In the most obscene example, I witnessed a ring of bike cops encircling a huge group of about 150 people in a public park (not the streets!). Most of the people were begging to leave but the cops wouldn't let them and wouldn't give them any reason why they were being held. I almost got caught in it as I walked through the park, but missed it by a few minutes. It seemed completely arbitrary.

After holding them there for about an hour they finally swapped out the bike cops for riot cops and slowly started shrinking the ring. Then they got on the loudspeaker and said "you are under arrest. Please sit on the ground with your hands behind your and wait to be processed." Then they handcuffed them all one at a time. It was really absurd.

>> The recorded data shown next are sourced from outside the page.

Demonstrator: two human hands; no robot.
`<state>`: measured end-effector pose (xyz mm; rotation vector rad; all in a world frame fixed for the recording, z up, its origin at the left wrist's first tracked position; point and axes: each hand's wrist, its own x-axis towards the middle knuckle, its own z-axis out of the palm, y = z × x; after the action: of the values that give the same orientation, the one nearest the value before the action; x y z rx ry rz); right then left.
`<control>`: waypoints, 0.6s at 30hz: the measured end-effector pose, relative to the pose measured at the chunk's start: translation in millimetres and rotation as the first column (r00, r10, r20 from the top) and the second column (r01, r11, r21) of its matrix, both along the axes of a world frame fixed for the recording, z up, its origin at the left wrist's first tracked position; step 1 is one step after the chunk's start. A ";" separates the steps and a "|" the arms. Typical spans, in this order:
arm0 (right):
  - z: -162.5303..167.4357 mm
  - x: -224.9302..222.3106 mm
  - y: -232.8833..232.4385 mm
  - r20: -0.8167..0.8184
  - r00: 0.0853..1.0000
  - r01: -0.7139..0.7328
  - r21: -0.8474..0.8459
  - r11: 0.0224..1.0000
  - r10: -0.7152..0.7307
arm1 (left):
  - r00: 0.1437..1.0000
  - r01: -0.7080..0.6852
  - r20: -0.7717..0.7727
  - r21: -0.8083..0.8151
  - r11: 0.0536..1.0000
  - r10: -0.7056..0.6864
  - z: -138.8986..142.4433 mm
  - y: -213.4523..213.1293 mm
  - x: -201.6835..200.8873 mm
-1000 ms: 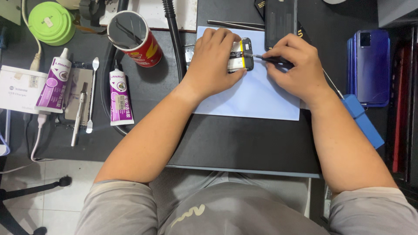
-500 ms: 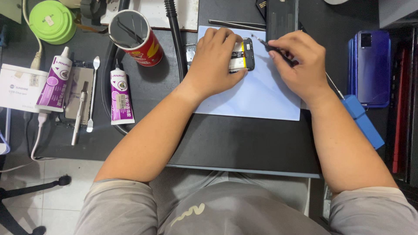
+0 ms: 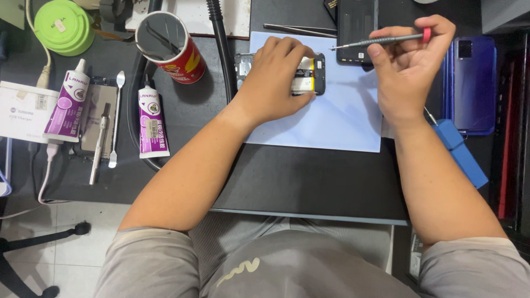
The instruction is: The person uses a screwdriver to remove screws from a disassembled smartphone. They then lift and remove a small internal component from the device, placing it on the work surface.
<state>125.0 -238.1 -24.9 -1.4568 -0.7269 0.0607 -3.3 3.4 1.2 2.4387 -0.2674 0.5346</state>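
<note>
Screwdriver tip first: your right hand has lifted the slim grey metal screwdriver with the red cap away from the opened black phone with the yellow-edged battery, where half a second ago its point was down at the phone's right end. Now it lies level, pinched between your right fingers, the point aimed left and hanging clear above the phone's top right corner. Judging by that, the driving stroke looks broken off for the moment.

Your left hand has not shifted: fingers spread flat over the phone, pinning it to the pale blue paper sheet on the dark worktop. Just beyond your right fingers lies a flat black phone panel; well off your left, a red cylindrical can.
</note>
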 end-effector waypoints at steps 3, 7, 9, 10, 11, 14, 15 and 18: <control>-4.8 -1.5 0.5 0.083 0.994 -0.064 -0.016 0.998 0.065 | 1.000 0.026 0.016 -0.010 1.000 -0.026 2.9 -2.2 0.2; -7.8 -5.8 1.4 0.097 0.990 -0.094 -0.057 0.994 0.099 | 0.997 0.045 0.067 -0.149 0.988 -0.035 7.6 -3.6 2.2; -7.2 -7.0 2.5 0.057 0.994 -0.092 -0.045 0.995 0.094 | 0.992 0.066 0.119 -0.184 0.981 -0.044 10.0 -2.9 3.8; -6.6 -7.4 3.0 0.040 0.995 -0.088 -0.041 0.995 0.090 | 0.991 0.078 0.122 -0.196 0.978 -0.054 11.1 -3.1 4.1; -5.9 -7.9 2.4 0.029 0.996 -0.080 -0.040 0.996 0.081 | 0.990 0.089 0.126 -0.208 0.974 -0.064 12.2 -3.6 4.6; -4.9 -8.1 3.8 0.058 0.995 -0.072 -0.051 0.996 0.075 | 0.989 0.106 0.130 -0.236 0.966 -0.077 15.2 -4.1 5.0; -5.2 -8.2 3.6 0.063 0.995 -0.071 -0.055 0.996 0.074 | 0.988 0.109 0.130 -0.246 0.963 -0.079 15.9 -5.4 5.3; -7.0 -8.9 3.4 0.057 0.996 -0.070 -0.060 0.996 0.073 | 0.984 0.118 0.160 -0.260 0.958 -0.078 17.1 -6.3 6.0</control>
<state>116.1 -234.7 -31.9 -1.4929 -0.8313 0.0946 2.7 -3.0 18.4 2.1148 -0.3519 0.6636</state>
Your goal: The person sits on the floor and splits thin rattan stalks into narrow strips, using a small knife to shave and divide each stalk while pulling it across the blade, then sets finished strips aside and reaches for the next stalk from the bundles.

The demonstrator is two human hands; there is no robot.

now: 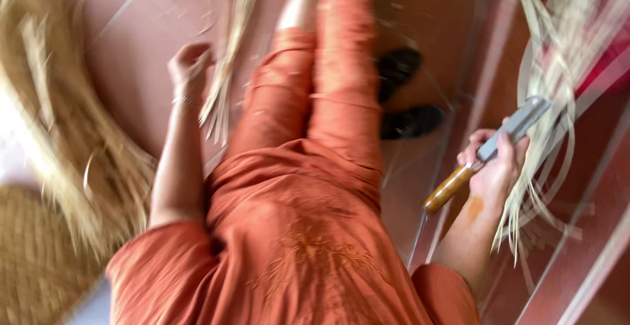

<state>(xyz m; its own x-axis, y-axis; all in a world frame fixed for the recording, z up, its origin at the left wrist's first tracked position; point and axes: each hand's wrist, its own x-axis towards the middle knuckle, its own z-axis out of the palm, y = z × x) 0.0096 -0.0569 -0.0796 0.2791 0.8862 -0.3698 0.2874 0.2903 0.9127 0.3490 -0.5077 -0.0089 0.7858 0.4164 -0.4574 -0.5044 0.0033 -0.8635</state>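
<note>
Where pale strips (59, 134) lie, reddish floor tiles (125, 56) show.

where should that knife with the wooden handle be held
Probably by the rounded brown wooden handle, coming from its lower-left butt end, away from the flat grey metal blade. The right hand now closes its grip around the junction of handle and blade, among pale straw strips.

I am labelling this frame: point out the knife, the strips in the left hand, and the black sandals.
knife (489, 149): head view, on the metal blade just above the wooden handle, held in the right hand.
bundle of pale strips (226, 56): head view, mid-length, by the left hand.
black sandals (398, 67): head view, on the upper sandal.
</note>
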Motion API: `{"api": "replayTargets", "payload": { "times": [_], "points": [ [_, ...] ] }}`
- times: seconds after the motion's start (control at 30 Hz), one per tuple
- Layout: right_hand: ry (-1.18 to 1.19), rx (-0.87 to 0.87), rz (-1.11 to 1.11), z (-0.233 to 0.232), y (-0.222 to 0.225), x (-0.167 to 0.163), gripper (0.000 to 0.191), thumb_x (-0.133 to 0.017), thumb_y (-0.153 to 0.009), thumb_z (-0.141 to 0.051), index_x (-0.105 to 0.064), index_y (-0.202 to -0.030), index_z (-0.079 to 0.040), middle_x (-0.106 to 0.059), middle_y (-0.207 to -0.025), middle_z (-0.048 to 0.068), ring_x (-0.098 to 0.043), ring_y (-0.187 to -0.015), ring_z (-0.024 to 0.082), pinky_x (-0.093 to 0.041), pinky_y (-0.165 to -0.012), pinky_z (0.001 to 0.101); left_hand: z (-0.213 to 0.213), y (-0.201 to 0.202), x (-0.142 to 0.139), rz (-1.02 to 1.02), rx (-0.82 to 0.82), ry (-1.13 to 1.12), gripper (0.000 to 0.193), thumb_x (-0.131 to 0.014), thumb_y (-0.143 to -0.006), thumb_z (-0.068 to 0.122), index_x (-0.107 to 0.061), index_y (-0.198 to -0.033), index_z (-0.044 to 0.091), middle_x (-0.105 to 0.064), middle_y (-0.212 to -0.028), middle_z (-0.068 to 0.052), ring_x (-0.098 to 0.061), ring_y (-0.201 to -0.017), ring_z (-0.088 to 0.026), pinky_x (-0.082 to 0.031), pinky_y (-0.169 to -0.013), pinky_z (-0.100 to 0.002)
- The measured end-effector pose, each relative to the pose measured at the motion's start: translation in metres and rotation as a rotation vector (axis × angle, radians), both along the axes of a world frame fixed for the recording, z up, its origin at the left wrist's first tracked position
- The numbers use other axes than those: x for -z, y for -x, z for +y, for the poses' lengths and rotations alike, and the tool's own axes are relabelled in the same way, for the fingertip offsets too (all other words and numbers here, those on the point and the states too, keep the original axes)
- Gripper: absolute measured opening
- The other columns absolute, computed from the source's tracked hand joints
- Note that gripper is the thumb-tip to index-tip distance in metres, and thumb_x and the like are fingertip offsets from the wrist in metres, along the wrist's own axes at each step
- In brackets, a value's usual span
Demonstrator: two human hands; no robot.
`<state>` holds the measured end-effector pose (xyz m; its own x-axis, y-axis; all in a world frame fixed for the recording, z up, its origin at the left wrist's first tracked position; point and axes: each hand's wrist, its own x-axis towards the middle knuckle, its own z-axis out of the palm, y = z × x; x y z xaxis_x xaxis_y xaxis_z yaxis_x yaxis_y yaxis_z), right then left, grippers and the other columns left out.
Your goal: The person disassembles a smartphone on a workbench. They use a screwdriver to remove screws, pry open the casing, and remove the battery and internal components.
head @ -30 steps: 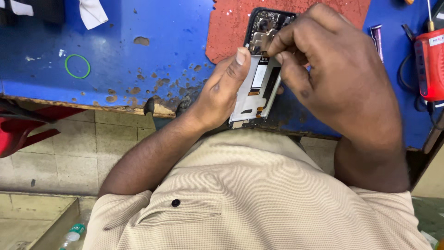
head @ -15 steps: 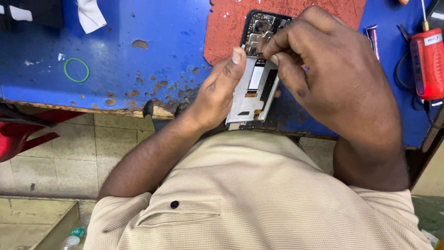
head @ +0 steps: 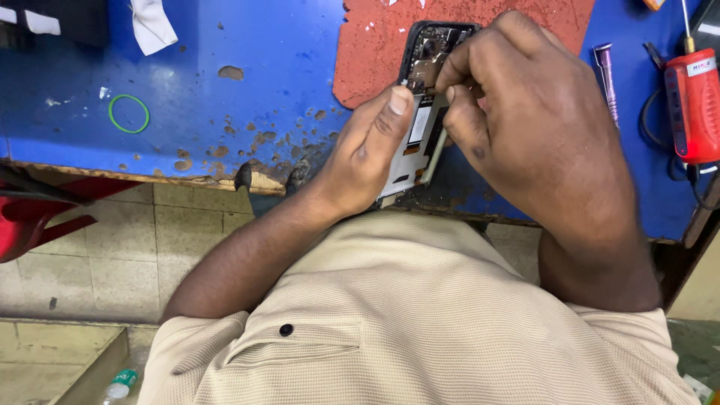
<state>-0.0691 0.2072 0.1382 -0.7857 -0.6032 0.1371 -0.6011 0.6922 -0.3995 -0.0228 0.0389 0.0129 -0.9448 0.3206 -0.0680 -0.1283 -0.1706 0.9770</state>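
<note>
With its back cover off and the internals exposed, the opened phone (head: 420, 112) lies on the blue workbench (head: 247, 112), its top end over the red mat (head: 375, 52) and its bottom end near the bench's worn front edge. Camera module and board visible at the top, pale shielding and a label lower down.

Left hand (head: 360, 157) grips the phone's left side: thumb pressed flat along the edge, tip up by the board area, remaining fingers curled underneath and hidden. So clamped on the phone body.

Right hand (head: 525, 120) sits over the upper right of the phone, fingers bunched together in a pinch at the board just below the camera. Can't tell what, if anything, is pinched between the tips; too small and covered by the knuckles.

Around it:
- purple-grey metal tool (head: 606, 75) lying on the bench, just right of the right hand
- red handheld device (head: 694, 105) with a black cable at the far right
- green rubber band (head: 129, 113) on the bench, well left of the phone
- white scrap (head: 154, 26) at the top left
- bench paint chipped, wood showing at the front edge

Person wears a beige textured shirt (head: 420, 322). Tiled floor below left, a small plastic bottle (head: 120, 384) down there.
</note>
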Motion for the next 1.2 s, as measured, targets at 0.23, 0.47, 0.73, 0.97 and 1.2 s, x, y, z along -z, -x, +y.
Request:
{"api": "replayTargets", "payload": {
  "times": [0.23, 0.47, 0.73, 0.97, 1.2],
  "points": [
    [-0.024, -0.004, 0.025, 0.002, 0.001, 0.002, 0.016, -0.075, -0.088, 0.003, -0.063, -0.1, 0.003, -0.06, -0.094, 0.017, -0.063, -0.087, 0.036, -0.051, -0.073, 0.0454, 0.002, 0.002, -0.006, 0.247, -0.054, -0.085, 0.055, -0.026, -0.117, 0.045, -0.051, -0.133, -0.001, -0.057, -0.102, 0.0, -0.052, -0.095, -0.008, -0.046, -0.088, -0.028],
    [0.181, 0.014, -0.09, 0.009, -0.008, 0.011, 0.014, -0.071, -0.091, 0.007, -0.065, -0.103, 0.002, -0.063, -0.104, 0.013, -0.069, -0.089, 0.023, -0.057, -0.078, 0.0309, 0.001, 0.002, 0.009, -0.049, -0.018, -0.127, 0.062, -0.031, -0.122, 0.049, -0.062, -0.115, -0.005, -0.052, -0.089, -0.005, -0.045, -0.08, -0.01, -0.043, -0.073, -0.027],
    [0.199, 0.033, 0.297, 0.003, -0.023, 0.029, 0.023, -0.086, -0.085, 0.004, -0.07, -0.099, -0.003, -0.068, -0.108, 0.011, -0.068, -0.096, 0.03, -0.056, -0.085, 0.0403, -0.004, 0.001, 0.011, -0.16, 0.064, -0.43, 0.065, -0.032, -0.114, 0.054, -0.058, -0.133, -0.002, -0.066, -0.118, -0.007, -0.062, -0.109, -0.013, -0.054, -0.099, -0.031],
    [0.315, -0.035, 0.282, 0.006, -0.021, 0.046, 0.033, -0.085, -0.095, 0.003, -0.054, -0.1, -0.005, -0.071, -0.1, 0.009, -0.068, -0.088, 0.025, -0.054, -0.078, 0.0371, -0.001, 0.005, 0.009, 0.006, 0.03, -0.25, 0.072, -0.027, -0.117, 0.058, -0.055, -0.135, -0.005, -0.061, -0.125, -0.013, -0.058, -0.117, -0.017, -0.049, -0.107, -0.032],
    [0.42, -0.326, 0.043, 0.007, -0.042, 0.046, 0.036, -0.083, -0.094, -0.002, -0.048, -0.097, -0.007, -0.072, -0.093, 0.011, -0.07, -0.085, 0.024, -0.055, -0.07, 0.0339, -0.017, 0.02, -0.002, -0.23, -0.031, -0.601, 0.079, -0.027, -0.109, 0.063, -0.056, -0.138, -0.004, -0.071, -0.119, -0.02, -0.073, -0.103, -0.026, -0.062, -0.094, -0.04]
  ]
}}
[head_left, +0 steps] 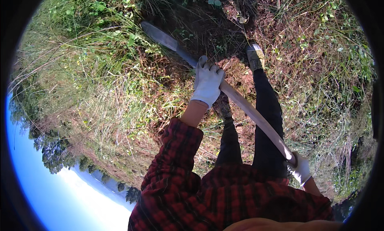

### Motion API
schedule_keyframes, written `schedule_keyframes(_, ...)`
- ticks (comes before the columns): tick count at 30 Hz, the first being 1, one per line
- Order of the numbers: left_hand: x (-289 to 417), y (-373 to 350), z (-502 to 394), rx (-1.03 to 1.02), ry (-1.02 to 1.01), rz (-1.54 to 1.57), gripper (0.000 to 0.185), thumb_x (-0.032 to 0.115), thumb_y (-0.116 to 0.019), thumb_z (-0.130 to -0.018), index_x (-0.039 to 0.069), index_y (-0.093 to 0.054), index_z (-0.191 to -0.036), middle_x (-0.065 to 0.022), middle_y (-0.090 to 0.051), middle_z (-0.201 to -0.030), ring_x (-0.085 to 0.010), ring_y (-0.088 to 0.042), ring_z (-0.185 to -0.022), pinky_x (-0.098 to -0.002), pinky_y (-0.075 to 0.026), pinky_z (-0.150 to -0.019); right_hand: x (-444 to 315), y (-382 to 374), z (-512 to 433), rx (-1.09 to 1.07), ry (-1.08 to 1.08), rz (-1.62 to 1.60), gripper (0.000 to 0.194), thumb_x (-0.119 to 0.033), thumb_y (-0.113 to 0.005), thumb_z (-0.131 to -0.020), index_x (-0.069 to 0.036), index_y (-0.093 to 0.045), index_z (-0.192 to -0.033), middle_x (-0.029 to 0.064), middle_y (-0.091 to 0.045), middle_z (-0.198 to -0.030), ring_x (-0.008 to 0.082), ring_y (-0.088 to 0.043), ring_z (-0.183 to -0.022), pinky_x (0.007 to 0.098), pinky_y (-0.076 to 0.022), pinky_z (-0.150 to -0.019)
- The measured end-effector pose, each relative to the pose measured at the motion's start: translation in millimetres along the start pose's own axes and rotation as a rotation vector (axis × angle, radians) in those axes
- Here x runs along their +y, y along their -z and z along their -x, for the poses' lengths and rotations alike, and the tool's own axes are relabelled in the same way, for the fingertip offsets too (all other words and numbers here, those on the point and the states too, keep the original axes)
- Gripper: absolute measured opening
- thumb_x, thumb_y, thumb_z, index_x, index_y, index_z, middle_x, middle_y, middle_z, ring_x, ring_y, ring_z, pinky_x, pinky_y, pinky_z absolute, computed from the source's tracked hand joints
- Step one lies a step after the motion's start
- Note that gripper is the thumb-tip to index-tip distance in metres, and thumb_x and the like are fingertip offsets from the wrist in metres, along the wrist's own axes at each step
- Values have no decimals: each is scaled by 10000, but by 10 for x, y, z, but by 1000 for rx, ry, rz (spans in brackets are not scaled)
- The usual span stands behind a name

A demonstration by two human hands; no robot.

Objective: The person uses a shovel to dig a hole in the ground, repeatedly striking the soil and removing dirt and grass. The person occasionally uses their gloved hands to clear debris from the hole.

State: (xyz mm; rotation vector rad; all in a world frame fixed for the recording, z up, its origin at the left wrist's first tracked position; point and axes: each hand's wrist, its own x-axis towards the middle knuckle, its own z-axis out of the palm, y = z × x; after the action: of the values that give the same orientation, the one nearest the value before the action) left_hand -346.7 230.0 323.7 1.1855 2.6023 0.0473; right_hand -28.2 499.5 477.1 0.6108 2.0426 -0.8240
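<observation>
My left hand (208, 81), in a white work glove, grips the wooden handle near the metal end of a long-handled bladed tool, which looks like a shovel (258, 118). The elongated metal blade (159, 36) points to the upper left, over shaded grass and low plants. My right hand (301, 168), gloved as well, is closed round the rear end of the handle, beside my right thigh. The handle runs slantwise across the front of my legs. Where the blade's tip meets the plants, I cannot tell whether it touches the ground.
Tall grass (99, 69) and leafy weeds cover the slope around me. My shoe (255, 55) stands on reddish, dry ground litter; the other foot is partly hidden in plants. Dark shade lies ahead. Trees (54, 153) and sky show at the lower left.
</observation>
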Motion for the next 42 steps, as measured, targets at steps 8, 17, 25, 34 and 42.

I've seen similar things enough (albeit on a smaller scale) to remain mostly unsurprised, but it was still infuriating.
4
Which article are you reading, D?
5
The MN one - I'm just referring to the fact that Portlanders are quite familiar with the whines of the perenially indignant.
6
D uses a worn-out M.O. here. He exaggerates the argument he opposes (where is police state mentioned in the article? it isn't, just police action) in order to try to discredit it. Don't buy into it, it debases a critical conversation about our freedom. His claim about police states is also wrong. As someone who has lived in an authoritarian country, I can attest that people continue to converse and blog about abuse of power. It might behoove D to consider that freedom isn't free; you have to work to keep it alive.

Perhaps he / she has simply never been at the other end of the abuse. It is hard for people who have not felt their freedom curtailed to relate to people who have.